La ville de Tunis est ainsi séparée de la mer Méditerranée par cette lagune côtière qu’on pouvait estimer à 4.000 ha avant les travaux récents d’urbanisation.
De nombreuses pêcheries en claies de roseaux étaient installées dans le Lac et les poissons qu’on y pêchait, daurades - les plus ragoûtantes du monde - et mulets étaient fort estimés.
Les Romains lui donnaient le nom de Stagnum.

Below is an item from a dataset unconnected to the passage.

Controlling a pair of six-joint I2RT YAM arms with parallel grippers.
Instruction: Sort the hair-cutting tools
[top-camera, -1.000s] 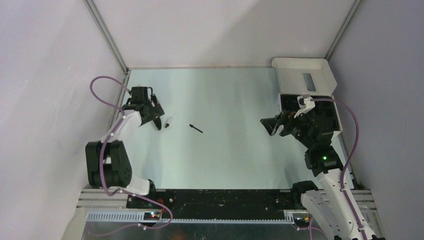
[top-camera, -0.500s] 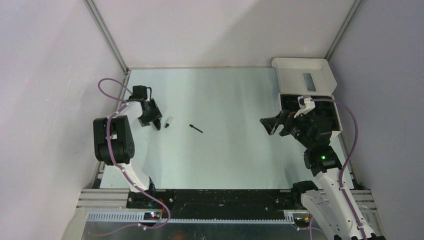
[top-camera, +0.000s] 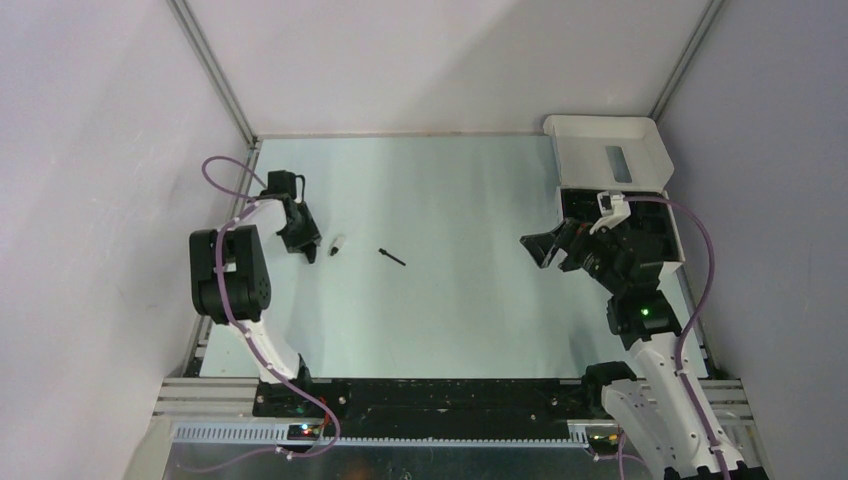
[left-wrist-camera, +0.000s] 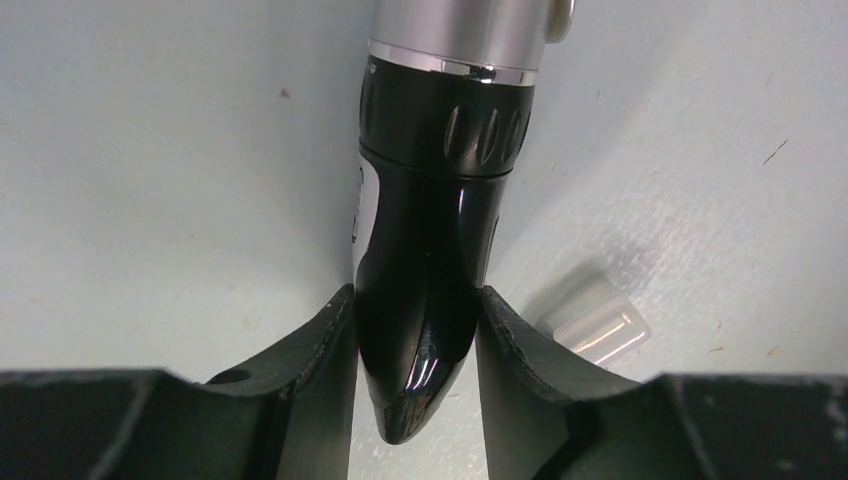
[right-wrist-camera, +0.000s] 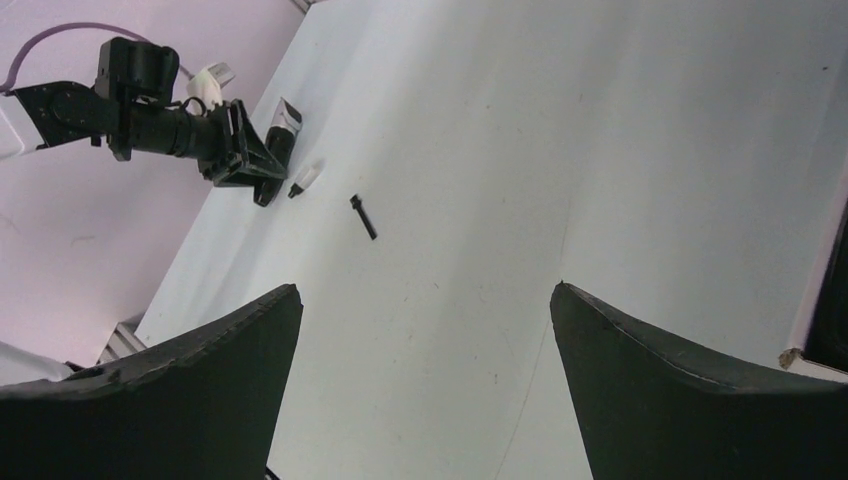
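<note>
Grasp step: your left gripper (left-wrist-camera: 415, 335) clamps the trimmer (left-wrist-camera: 430, 230) by its black tail, left of centre in the top view. Your right gripper (right-wrist-camera: 422, 292) gapes, idle. Next, probably: lift cleanly and carry it toward the box (top-camera: 600, 150), upper right.

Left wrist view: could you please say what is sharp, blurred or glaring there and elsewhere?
Left wrist: the trimmer body is sharp, with small glints near its black end; the clear piece beside it is soft. Right wrist: its end effector's fingers are dark silhouettes. Top external: even light, the thin stick tiny.
</note>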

À l'est de la ville de Tunis est un grand lac qui a vingt-quatre milles de circuit ; au milieu se trouve une île nommée Chekia qui produit du fenouil et renferme les restes d'un vieux château. Cette île a environ deux milles de circuit.

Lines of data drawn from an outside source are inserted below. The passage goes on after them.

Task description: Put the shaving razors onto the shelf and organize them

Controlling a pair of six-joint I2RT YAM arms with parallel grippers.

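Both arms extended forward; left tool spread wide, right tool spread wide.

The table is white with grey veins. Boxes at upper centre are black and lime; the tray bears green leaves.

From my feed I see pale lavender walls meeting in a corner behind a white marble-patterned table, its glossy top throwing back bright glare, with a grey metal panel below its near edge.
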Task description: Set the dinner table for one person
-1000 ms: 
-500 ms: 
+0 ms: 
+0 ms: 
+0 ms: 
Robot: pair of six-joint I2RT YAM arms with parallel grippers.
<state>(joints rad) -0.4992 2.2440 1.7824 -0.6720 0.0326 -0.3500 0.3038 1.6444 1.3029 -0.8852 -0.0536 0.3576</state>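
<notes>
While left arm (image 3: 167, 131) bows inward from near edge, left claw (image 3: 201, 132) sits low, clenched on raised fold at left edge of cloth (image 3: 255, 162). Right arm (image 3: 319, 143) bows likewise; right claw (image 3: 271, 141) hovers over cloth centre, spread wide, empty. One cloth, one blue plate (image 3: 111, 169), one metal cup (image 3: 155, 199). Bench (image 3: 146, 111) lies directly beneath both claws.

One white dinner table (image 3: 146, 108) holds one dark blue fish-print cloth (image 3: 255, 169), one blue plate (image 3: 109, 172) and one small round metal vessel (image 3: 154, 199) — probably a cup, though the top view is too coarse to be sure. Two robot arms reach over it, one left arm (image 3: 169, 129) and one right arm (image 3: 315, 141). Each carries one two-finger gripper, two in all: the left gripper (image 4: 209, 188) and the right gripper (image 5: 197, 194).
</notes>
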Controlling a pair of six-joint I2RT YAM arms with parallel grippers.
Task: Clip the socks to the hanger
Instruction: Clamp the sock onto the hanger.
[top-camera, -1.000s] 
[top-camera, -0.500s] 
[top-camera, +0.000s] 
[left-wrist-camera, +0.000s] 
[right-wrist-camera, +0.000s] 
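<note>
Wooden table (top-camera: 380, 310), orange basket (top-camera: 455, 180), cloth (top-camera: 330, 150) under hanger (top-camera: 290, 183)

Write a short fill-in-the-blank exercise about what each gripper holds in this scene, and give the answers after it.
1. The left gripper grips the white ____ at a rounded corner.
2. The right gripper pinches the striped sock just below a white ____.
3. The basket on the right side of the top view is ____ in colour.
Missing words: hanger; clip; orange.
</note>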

Sur ordre d’El Hassan, les Coptes creusèrent un canal au niveau de l’Arsenal [de la Goulette] qui permis à la mer de Radès de pénétrer jusqu’à Tunis. […]

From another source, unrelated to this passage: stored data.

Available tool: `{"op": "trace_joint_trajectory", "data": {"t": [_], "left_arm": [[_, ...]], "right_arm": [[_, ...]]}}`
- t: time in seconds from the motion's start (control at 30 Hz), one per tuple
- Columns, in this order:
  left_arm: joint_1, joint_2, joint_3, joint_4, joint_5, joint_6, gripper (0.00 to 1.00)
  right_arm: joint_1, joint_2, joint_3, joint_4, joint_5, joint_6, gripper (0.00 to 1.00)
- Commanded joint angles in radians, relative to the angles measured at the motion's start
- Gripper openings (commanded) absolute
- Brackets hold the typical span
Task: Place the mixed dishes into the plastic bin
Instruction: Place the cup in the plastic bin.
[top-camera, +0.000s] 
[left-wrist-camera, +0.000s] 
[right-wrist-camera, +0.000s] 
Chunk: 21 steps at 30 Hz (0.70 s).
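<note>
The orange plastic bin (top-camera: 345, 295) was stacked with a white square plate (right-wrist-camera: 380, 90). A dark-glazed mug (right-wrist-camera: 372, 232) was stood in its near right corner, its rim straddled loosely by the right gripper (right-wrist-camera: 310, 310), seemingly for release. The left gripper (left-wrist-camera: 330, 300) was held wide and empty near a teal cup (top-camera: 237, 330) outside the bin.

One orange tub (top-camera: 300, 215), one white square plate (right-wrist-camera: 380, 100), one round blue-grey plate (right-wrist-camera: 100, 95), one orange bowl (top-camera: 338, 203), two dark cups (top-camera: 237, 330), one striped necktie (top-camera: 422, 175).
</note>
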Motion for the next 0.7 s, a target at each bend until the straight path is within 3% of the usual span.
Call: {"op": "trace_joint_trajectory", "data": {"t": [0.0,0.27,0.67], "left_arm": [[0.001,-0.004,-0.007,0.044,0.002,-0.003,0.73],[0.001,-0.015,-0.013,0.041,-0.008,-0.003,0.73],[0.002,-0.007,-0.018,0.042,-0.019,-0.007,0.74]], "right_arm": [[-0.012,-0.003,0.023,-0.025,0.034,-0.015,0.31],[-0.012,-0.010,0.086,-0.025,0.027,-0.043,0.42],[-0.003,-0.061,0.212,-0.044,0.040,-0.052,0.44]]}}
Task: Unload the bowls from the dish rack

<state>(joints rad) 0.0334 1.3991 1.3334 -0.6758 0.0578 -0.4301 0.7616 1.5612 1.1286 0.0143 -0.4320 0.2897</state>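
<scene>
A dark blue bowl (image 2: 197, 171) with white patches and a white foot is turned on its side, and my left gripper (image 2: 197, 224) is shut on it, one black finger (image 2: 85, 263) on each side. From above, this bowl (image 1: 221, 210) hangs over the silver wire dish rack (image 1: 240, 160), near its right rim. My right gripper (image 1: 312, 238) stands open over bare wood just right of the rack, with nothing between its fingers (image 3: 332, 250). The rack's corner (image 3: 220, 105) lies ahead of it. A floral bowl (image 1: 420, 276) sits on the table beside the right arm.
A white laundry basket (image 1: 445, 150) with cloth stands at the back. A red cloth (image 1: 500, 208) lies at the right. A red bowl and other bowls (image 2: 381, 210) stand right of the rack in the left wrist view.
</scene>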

Le port se nomme Mersa Radès, dans sa partie sud il y a un château, le château de la chaîne, au nord, une clôture de pierres ; entre le château et la clôture un canal fermé par une chaîne.
El Bekri (1068), Description de l'Afrique septentrionale. Trad. de Slane, Jourdan. Alger. 1913.

El Idrissi, un siècle plus tard précise : « le lac communique avec la mer par un chenal […] dont le fond est très vaseux. Près de la mer, il s’agrandit et sa profondeur augmente. C’est là que les galères jettent l’ancre.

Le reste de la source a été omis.